AC, Calculate your Actual SEER

Okay, it took me far too long to put this thought together, but yesterday I realized that I could actually make a pretty good calculation of my AC's actual SEER. Now that hot weather has settled in I've actually run the AC a few times and I've been doing a checkout. It's a 1994 unit and has problems that I will likely address this summer. Nameplate on the compressor is SEER 12 for a 4 ton unit (48,000 Btu/hr.) But I've suspected the actual SEER was around 8 based on power consumption vs. estimated cooling load requirements for the home. Turns out I was optimistic and it is running about 6.6. Welcome back to the 1970's. :hippie: It might actually be worse, because I'm assuming it is putting out 4 tons of cooling, despite known problems with the A-coil that will restrict it.

All you need are two pieces of information to do the calc, but one is a two parter:

1. The rated capacity of your unit, this is the easy part. Typically this is expressed in tons where 1 ton = 12,000 Btu/hr.

2. The power consumption of your unit while the compressor/blower are running. This is the hard part and required two steps.
a. What I did was to read the electric meter for a short time period while the AC was running. The disk on mine turns 100 times per kwh so I timed 10 turns. (I had done this for the AC last year for a longer time period and the numbers agreed within a few percent so I know that this was a normal cycle.) EDIT: EEK! No it doesn't turns out that 100 revs = 0.72 kwh.
b. Then I read the baseline for the house once the unit kicked off (had to wait 90 seconds for the blower to shut down too--yours might differ in its time delay.) This power I subtracted from the combined, leaving me the AC/blower consumption. My baseline usage at the time was only 5% of the total with the AC running.
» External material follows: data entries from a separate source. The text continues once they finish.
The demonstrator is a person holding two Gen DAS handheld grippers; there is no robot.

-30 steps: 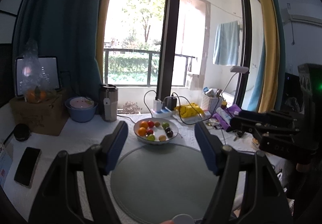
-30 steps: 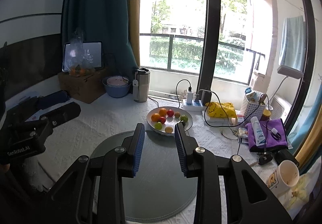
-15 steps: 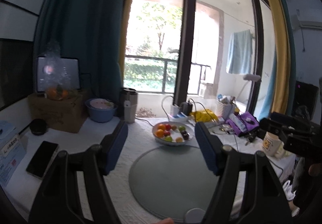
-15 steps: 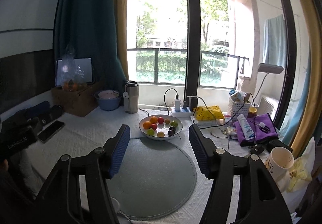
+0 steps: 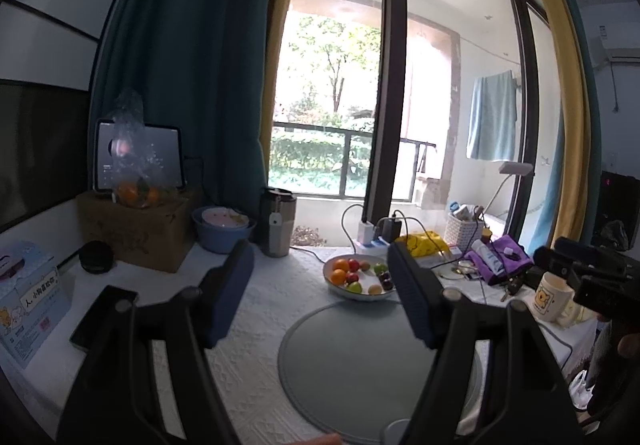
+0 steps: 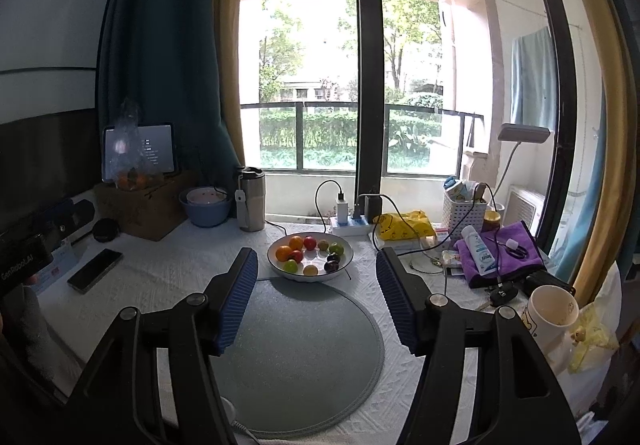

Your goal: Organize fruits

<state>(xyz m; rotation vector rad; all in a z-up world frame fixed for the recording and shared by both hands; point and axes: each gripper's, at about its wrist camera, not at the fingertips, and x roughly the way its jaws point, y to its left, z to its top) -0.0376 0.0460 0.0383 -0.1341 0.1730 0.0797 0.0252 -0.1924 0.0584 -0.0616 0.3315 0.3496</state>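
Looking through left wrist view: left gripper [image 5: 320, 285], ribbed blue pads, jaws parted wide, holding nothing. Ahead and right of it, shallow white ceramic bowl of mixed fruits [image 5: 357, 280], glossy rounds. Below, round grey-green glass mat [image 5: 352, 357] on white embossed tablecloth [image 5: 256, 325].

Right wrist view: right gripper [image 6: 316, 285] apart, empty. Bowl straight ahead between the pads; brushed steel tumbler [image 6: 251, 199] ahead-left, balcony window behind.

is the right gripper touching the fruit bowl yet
Apart. The right wrist view shows the right gripper open and empty above the round mat, with bare mat between it and the fruit bowl.
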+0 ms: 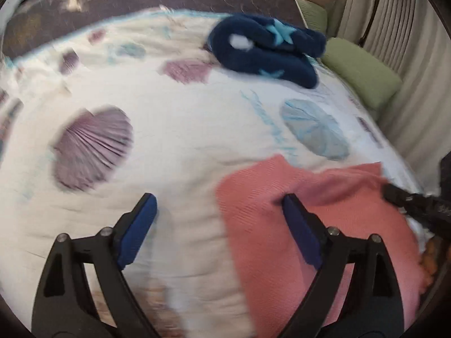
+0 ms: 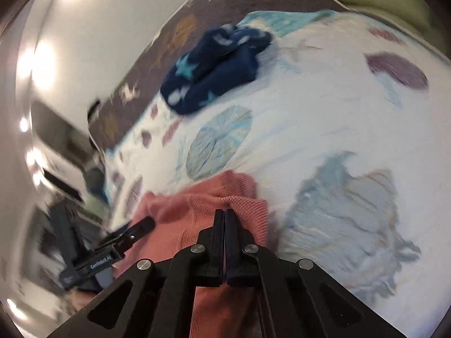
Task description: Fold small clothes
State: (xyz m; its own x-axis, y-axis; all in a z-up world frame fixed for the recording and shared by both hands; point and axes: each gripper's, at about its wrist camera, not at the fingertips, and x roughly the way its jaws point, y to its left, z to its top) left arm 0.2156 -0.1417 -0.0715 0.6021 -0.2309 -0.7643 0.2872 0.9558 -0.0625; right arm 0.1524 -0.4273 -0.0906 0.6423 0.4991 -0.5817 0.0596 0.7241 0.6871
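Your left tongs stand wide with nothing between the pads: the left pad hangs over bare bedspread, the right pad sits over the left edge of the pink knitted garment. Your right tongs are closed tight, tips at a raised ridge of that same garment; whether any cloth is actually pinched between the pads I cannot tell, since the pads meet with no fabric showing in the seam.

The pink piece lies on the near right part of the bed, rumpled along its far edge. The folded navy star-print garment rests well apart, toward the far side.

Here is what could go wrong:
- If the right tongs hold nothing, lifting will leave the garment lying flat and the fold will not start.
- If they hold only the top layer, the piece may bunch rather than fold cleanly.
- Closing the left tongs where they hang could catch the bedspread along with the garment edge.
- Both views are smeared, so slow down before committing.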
SEER = Btu (cooling)/watt-hour (electricity)

In my case:
SEER = 4*12,000 / 7260 watt-hour = 6.6
EDIT: Based on the correct calibration the result is:
SEER =4*12,000 / 5230 watt-hour = 9.2

So this has me curious...what sort of "real world" SEER's are you folks seeing by the above criteria? This won't work for some of the more exotic two stage or variable speed compressors because they will rarely be running at full fixed load (making value #1 very wrong.) But for those of us running single fixed speed compressors this should give a good approximation.

 

At present, no. But it really doesn't matter for a fixed unit since this is nearly a "best case" treatment for real world cooling capacity. If you look at the govt. SEER test conditions they are for only 82 F ambient anyway (not the ~90 F of my test), and the blower size is not specified. I could go to the trouble of sticking my new anemometer in the ducts to read velocity and temps while measuring condensate output to do a balance, and outside temps too, but it wouldn't matter that much. I expect some departure from the rated cooling load, typically lower...but not quite so much from the power draw.

Depends on what you mean by variable. If it is one of the types that actually runs at varying speeds (not the air handler, but the compression) then one would need to be far more precise. But in evaluating a fixed type system this should be good enough.

Yes, even though the compressor/blower system might be fixed, the actual capacity will vary greatly depending on specific conditions. And the electrical load should vary for some/many of these as well. If you have a 95 F day (vs. the 82 base) then the condensing pressure will be greater and the compressor will work harder.

And if you have a bastardized system like mine with a large blower and narrow nominal 4-ton A-coil you can expect some efficiency hit there since there is no way the design amount of air is making it through the mismatched A-coil frame. This will show up in several ways including extra heat load added by the inefficient blower, extra power consumption that likely exceeded the blower size of the govt. SEER test, plus reduced transfer efficiency on the coil.

Plus mine lacks the TXV at present (mentioned as an option in the compressor installation book.) I'm about 99.9% certain that the compressor was SEER rated with a TXV and a smaller blower...because that is how I would have done it to maximize test numbers. Unfortunately, builders and subcontractors go with cheap mismatches as the norm. They also undersize the ducts most of the time.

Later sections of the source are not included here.